Yoga is great, you know that already. Do you want to make it better, make the effects last longer or delve deeper into your practice? Here’s my tips for getting the most out of your yoga practice:
1. Expect the unexpected
You’ve heard you teacher say it before, have no expectations of your practice, but by the time the class has started, you may already be disappointed that your expectations haven’t be met. Here’s what I’m talking about:
– your favourite teacher is away and there’s the dreaded new teacher
– someone has taken your favourite spot in front of the air conditioner
– the class is busy when you were expecting it to be quiet or vice versa
Yoga is not a routine. It’s not something to be performed mechanically or on autopilot. Our experience is different each time we practice. How our day went, how our body feels, the teacher and the energy in the room from the other students will all have a bearing on your practice. Rather than getting annoyed or disappointed that your favourite teacher isn’t there or the class is full, appreciate the opportunity to learn something different or to have a different experience.

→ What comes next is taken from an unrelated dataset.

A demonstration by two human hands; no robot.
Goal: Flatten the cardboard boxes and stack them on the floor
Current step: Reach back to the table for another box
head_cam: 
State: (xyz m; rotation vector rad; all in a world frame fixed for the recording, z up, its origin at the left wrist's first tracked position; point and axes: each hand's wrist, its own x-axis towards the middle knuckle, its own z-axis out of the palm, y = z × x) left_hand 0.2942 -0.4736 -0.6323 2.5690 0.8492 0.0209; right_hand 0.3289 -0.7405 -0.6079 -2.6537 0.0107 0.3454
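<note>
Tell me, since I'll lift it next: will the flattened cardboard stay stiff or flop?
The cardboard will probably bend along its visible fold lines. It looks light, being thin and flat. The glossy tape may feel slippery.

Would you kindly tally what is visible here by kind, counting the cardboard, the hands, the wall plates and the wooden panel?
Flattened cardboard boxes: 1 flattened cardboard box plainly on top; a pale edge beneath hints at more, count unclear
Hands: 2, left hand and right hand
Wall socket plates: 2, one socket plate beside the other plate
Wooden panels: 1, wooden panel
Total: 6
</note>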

As a teacher I find it amusing that people were expecting a certain playlist and were then disappointed. I also get people saying ‘oh it’s you’ when I’m covering for another teacher. Having expectations just sets us up for disappointment and creates attachment to a certain experience. It also limits our experience and our ability to make the most from the moment. It goes further than the teacher or the class. Expecting yourself to be able to do a certain pose or to be strong or flexible can also lead to disappointment. Expecting to walk out of class with peace of mind can set you up for disappointment if you don’t do the inner work required to attain it.
2. Timing is everything
I understand that you may be rushing from work or picking the kids up but do try to arrive at least five minutes early – for your own sake. So often I see people waste the first ten minutes of the class when they are supposed to be centering and drawing their senses inward. Instead they are fixing their mat, gathering all their props, doing their hair, picking their toenails, taking their watch off and all sorts of things that aren’t yoga. I then see these people fidget and remain unsettled for the rest of the practice because they missed out on the opportunity to center.

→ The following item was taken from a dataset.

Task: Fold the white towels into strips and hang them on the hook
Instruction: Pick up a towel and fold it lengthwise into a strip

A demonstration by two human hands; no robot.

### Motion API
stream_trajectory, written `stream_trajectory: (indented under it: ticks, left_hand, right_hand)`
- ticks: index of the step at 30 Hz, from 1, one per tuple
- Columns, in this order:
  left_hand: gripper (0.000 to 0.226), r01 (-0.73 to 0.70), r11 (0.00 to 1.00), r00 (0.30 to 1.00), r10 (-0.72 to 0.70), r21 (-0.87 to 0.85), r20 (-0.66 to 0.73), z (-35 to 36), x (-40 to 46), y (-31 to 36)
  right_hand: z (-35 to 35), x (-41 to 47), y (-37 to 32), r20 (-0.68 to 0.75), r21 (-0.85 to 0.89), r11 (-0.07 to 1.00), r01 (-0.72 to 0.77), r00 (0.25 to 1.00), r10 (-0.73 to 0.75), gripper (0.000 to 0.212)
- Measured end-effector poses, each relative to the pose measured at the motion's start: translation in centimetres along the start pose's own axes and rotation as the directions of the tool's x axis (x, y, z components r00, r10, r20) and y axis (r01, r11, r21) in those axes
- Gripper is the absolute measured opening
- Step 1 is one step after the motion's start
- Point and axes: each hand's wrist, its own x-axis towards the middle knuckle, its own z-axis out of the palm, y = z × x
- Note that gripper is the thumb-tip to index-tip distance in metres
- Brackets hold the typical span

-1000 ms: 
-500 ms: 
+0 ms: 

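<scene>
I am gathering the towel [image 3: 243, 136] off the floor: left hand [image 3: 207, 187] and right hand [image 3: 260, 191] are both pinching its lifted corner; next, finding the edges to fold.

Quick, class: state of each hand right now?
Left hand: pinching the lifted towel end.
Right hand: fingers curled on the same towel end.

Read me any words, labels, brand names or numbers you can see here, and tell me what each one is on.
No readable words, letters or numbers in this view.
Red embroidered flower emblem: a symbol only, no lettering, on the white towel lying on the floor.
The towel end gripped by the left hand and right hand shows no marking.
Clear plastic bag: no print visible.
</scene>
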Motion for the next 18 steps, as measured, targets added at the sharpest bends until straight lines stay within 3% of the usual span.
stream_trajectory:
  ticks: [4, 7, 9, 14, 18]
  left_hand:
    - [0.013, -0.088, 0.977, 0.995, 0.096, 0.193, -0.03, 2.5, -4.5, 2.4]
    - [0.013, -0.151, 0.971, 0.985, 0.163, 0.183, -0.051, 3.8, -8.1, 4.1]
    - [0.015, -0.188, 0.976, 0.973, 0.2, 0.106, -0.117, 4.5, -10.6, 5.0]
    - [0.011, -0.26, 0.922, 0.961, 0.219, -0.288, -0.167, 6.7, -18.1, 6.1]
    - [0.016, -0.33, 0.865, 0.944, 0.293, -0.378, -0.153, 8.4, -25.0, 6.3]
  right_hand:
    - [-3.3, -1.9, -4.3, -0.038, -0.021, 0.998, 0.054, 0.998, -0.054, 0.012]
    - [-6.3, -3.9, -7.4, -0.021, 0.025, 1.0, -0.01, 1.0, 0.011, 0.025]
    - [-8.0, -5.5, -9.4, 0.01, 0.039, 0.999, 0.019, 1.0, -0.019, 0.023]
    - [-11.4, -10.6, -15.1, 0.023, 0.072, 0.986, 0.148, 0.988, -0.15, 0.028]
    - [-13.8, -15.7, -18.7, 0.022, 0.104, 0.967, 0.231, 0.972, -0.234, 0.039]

Arriving early is not about getting the corner spot or surrounding yourself with the ultimate assortment of props. It’s about mental preparation and getting into the right headspace for your practice.

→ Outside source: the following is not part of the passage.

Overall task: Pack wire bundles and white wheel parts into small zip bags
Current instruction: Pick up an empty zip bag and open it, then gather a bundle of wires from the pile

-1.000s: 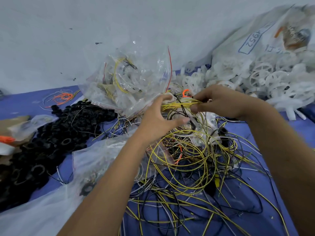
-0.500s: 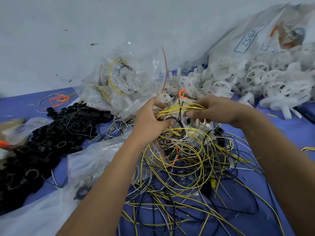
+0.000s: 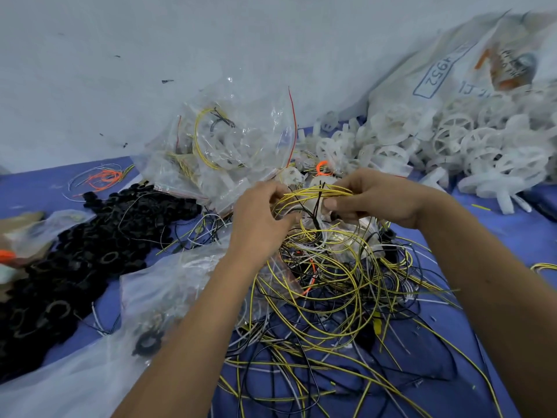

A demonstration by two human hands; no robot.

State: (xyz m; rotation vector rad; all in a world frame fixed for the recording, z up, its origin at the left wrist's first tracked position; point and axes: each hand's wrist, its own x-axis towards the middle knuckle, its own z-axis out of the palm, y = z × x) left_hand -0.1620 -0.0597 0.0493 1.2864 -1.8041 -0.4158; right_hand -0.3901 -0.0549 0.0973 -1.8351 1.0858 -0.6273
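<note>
A small bundle of yellow wires (image 3: 319, 193) with a black strand stretches between my two hands above a big tangle of yellow, black and white wires (image 3: 331, 297). My left hand (image 3: 259, 218) pinches the bundle's left end with curled fingers. My right hand (image 3: 376, 200) grips its right end between thumb and fingers. Behind the hands a heap of clear zip bags (image 3: 229, 149) holds wires and white parts. White wheel parts (image 3: 452, 146) pile up at the back right.
A heap of black ring parts (image 3: 75, 251) covers the left of the blue table (image 3: 512, 236). A large clear plastic bag (image 3: 90, 357) lies at the front left. A white printed sack (image 3: 452, 64) leans on the wall at right. Orange wires (image 3: 105, 178) lie at far left.
Both hands dropped a little toward the tangle, then settled with the yellow bundle pulled out straighter between them. The camera view shifted slightly.
</note>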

The start of the class is just as important at the end of your class. I know you’re thirsty and you need to fix your hair and check your phone, but can it wait five minutes so that you can actually relax? Checking your watch in Savasana and rushing out of the studio onto the next ‘thing’ on your list of things to do won’t ease your stress levels.
Hurrying and rushing is a habit and doesn’t make you more effective or enable you to achieve more in your day. It just creates a stress response, leaving you feeling wired and exhausted. Try not to rush to and from class.
3. Relax and let go
Yoga needn’t be so serious. I see so many people push themselves that sometimes I worry they are going to burst a blood vessel when the veins in their temples are bulging out of their head. The thing is, the physical poses are just a means to an end. They are intended to rid our body of stress and tension. You will just create more tension (or maybe even an injury) if you keep pushing yourself so hard.
I used to be really ego- driven and competitive in my practice. I always did the deepest version of the pose and pushed through, never taking a break when I needed it. But it didn’t make a difference to how I felt at the end of the class. I was still stressed and tense, because that’s how I practiced. It wasn’t until I injured myself and was forced to take it easy that I really experienced ease of movement and deep relaxation. You are meant to be relaxed in each pose. Next time you’re pushing yourself, notice if you are calm and able to breathe deeply. If not, then regardless of your form and alignment, you’re doing it wrong! Yep, that’s right. Irrespective of what the pose looks like, it needs to feel good. If your eyes are popping out of your head or your bandhas are imploding, you need to relax and take the intensity out of the practice. Go to the gym or do CrossFit if you want to punish yourself, there’s no place for it in yoga.
On the flip side, yoga is not easy and your practice is meant to evolve through challenging yourself. Giving up too easily or getting frustrated with yourself because you can’t do something is a sure way for your practice to stagnate. Take breaks when you need to but learn to listen to your body, not your mind.
4. Do your practice and all is coming
Yoga is a practice. Want to get better? Practice. Practicing once a week is better than nothing but you can’t expect fast results. If you are looking for results, practice four times a week. If you can’t make it to class, practice at home. Whether you’re practicing Vinyasa, Yin or meditation, consistent practice is the key.
5. Take your peace with you
You leave the class on a high and then on your drive home, you flip the bird and drop the f bomb on someone who cut you off in traffic. Learning to take your peace with you into your life is one of the greatest benefits of yoga. On your mat, you pay attention to your breath, how you feel and the internal discourse, so why not off the mat? If you’re serious about adopting a yoga lifestyle, you need to apply it to your life too. No point being all Zen in class then turning back into a rage monster in your life.